EXERCISE:
What are the lines from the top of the entries through the one with "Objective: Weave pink"? Write them out exactly, with no pictures.

DATASET RECORDS:
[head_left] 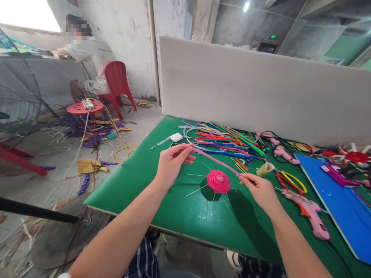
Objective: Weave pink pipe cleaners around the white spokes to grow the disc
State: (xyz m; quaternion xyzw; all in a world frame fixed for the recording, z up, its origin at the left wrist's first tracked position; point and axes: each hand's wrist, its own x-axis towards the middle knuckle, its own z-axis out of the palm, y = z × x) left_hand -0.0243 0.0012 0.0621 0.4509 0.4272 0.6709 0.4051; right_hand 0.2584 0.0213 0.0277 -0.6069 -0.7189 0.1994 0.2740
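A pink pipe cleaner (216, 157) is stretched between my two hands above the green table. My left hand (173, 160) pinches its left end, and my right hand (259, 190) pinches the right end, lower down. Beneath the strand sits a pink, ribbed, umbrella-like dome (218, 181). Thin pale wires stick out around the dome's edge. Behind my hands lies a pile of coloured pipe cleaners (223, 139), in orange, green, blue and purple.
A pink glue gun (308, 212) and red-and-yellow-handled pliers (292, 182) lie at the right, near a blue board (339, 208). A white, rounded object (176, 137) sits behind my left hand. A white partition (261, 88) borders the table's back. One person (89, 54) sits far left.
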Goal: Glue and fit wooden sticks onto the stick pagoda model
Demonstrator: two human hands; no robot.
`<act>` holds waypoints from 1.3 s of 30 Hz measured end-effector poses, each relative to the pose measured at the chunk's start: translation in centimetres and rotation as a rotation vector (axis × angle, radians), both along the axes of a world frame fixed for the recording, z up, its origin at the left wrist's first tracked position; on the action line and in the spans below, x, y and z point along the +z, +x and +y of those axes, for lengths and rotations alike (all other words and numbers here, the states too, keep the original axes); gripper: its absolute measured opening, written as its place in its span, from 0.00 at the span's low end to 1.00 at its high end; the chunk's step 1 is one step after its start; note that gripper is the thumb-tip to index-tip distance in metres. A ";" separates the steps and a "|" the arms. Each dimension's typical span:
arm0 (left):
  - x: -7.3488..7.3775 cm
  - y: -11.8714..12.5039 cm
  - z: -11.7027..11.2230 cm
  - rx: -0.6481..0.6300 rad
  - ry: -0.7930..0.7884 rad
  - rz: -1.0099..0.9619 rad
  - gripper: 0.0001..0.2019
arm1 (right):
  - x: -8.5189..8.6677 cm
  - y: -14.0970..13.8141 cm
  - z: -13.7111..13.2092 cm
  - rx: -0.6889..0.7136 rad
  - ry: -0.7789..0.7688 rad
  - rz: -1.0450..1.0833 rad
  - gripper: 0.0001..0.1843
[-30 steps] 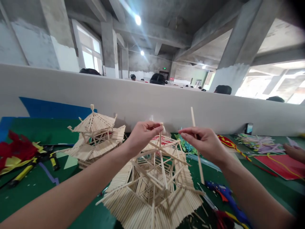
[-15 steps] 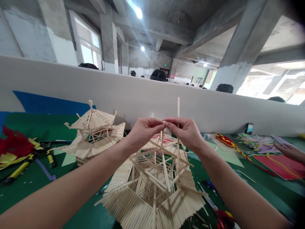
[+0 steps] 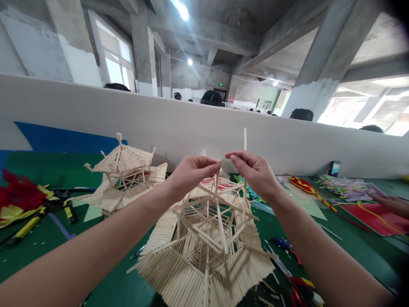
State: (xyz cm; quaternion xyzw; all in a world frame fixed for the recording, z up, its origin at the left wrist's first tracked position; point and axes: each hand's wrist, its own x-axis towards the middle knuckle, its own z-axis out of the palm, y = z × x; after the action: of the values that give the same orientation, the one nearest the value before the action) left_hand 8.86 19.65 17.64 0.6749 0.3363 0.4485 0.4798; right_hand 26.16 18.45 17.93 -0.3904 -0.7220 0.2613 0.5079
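Observation:
In the middle stands a pavilion model of wooden sticks (image 3: 207, 277), with an open roof frame over flared, slatted eaves. My left hand (image 3: 196, 168) pinches a short wooden block (image 3: 218, 163) at the top of the model's central post. Just to the right, my right hand (image 3: 252, 168) is raised, its thumb and forefinger close together and apart from the block. A long upright wooden stick (image 3: 245, 138) is held in that hand; its lower part drops beside the roof frame. The other fingers of both hands are partly hidden.
A roofed stick pavilion (image 3: 123, 170) stands to the left, near yellow-black pliers (image 3: 25, 226) and red ribbon (image 3: 21, 192). At right lie scissors (image 3: 300, 288), a glue gun (image 3: 283, 244), a braided cord (image 3: 303, 187) and a red sheet (image 3: 372, 219). Another person's hand (image 3: 390, 202) reaches in. A white partition (image 3: 159, 123) rises behind.
My right hand has drawn away from the block to the right, carrying the long stick with it. My left hand stays at the post top, where the block now shows.

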 end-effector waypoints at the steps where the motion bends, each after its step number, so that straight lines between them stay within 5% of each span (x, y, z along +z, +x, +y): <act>1: -0.1 -0.1 0.1 -0.003 -0.001 0.004 0.10 | 0.2 0.3 -0.5 -0.011 -0.011 -0.004 0.10; 8: -0.2 -0.3 0.1 0.007 -0.008 0.023 0.10 | 0.9 1.8 -5.9 0.105 -0.113 -0.148 0.14; 14: -0.5 -0.3 -0.2 -0.003 -0.005 0.055 0.10 | -0.6 1.4 -9.1 0.011 -0.120 -0.459 0.32; 23: -1.4 -0.7 0.5 -0.020 0.080 0.155 0.10 | -2.5 2.2 -8.6 -0.104 -0.156 -0.204 0.37; 29: -1.5 -2.2 1.3 0.081 0.147 0.257 0.09 | -2.2 2.9 -8.4 -0.106 -0.181 -0.100 0.34; 34: -1.0 -5.4 1.4 0.331 0.183 0.372 0.09 | -2.2 4.3 -8.1 -0.199 -0.084 0.050 0.15; 39: -0.6 -8.6 -2.2 0.509 0.194 0.493 0.11 | -1.9 5.9 -8.4 -0.255 -0.080 0.243 0.10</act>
State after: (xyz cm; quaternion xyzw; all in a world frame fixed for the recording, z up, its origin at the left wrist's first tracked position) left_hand 0.25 17.47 17.04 0.6998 0.5549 0.4072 0.1912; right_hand 32.05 10.06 16.07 -0.4641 -0.5889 0.2686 0.6047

ANSWER SECTION:
[head_left] 
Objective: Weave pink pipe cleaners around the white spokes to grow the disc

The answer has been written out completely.